**Instructions to follow**. From the data below, retype exactly the lines starting with the one that contains "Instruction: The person" and ending with the one that contains "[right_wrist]", both included.

**Material provided**.

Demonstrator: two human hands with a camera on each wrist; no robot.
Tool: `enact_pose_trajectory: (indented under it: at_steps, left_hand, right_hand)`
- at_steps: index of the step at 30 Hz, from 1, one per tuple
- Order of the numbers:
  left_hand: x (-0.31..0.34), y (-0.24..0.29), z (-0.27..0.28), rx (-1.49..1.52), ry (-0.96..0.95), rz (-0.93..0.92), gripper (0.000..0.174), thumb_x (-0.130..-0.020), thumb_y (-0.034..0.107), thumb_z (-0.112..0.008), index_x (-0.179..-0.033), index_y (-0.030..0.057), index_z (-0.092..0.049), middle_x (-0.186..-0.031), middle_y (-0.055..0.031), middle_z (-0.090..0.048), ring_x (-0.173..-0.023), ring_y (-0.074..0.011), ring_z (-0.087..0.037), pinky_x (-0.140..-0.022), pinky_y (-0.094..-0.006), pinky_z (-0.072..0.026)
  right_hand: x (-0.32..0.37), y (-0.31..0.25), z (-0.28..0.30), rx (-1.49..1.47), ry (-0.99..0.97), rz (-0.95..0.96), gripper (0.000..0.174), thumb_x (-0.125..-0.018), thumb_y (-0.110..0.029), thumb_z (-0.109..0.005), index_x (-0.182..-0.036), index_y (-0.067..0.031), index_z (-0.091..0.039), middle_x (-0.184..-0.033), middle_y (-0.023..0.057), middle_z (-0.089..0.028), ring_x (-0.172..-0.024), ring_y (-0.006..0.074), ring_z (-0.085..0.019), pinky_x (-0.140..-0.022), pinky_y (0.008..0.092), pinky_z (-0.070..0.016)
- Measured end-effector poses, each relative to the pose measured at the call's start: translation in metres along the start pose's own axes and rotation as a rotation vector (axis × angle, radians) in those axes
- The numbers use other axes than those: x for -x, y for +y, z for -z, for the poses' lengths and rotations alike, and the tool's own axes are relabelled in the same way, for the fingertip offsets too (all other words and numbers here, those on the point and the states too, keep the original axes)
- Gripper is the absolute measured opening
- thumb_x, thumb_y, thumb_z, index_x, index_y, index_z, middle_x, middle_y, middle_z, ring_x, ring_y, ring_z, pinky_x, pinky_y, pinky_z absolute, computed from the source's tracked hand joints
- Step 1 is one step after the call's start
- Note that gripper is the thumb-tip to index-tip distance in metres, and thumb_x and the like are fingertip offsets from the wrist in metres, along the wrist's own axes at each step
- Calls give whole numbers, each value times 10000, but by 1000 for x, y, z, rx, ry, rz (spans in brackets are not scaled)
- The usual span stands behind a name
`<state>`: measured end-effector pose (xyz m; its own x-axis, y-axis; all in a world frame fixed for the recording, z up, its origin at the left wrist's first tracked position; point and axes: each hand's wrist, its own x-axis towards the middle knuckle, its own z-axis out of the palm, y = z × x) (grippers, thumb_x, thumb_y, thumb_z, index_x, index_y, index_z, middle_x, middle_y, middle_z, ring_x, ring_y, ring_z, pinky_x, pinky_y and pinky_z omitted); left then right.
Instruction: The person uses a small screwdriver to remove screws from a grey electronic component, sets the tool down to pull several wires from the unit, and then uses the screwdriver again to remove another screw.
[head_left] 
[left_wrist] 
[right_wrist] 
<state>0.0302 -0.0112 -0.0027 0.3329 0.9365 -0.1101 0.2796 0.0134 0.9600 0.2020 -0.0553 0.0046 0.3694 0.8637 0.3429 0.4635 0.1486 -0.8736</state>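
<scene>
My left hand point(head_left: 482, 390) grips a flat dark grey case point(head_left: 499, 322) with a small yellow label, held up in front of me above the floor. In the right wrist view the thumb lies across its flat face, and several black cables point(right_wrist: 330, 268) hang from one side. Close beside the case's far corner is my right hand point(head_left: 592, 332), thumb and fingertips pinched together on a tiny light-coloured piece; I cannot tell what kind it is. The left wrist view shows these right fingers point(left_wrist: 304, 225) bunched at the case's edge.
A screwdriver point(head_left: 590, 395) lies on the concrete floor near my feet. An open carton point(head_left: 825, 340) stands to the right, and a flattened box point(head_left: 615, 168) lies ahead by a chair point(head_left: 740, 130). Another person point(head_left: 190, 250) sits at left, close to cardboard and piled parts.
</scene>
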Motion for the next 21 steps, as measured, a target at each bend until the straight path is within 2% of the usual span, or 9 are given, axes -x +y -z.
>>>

**Result of the exercise**.
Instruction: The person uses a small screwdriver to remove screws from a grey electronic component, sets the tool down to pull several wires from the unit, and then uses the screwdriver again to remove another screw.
[head_left] 
[left_wrist] 
[right_wrist] 

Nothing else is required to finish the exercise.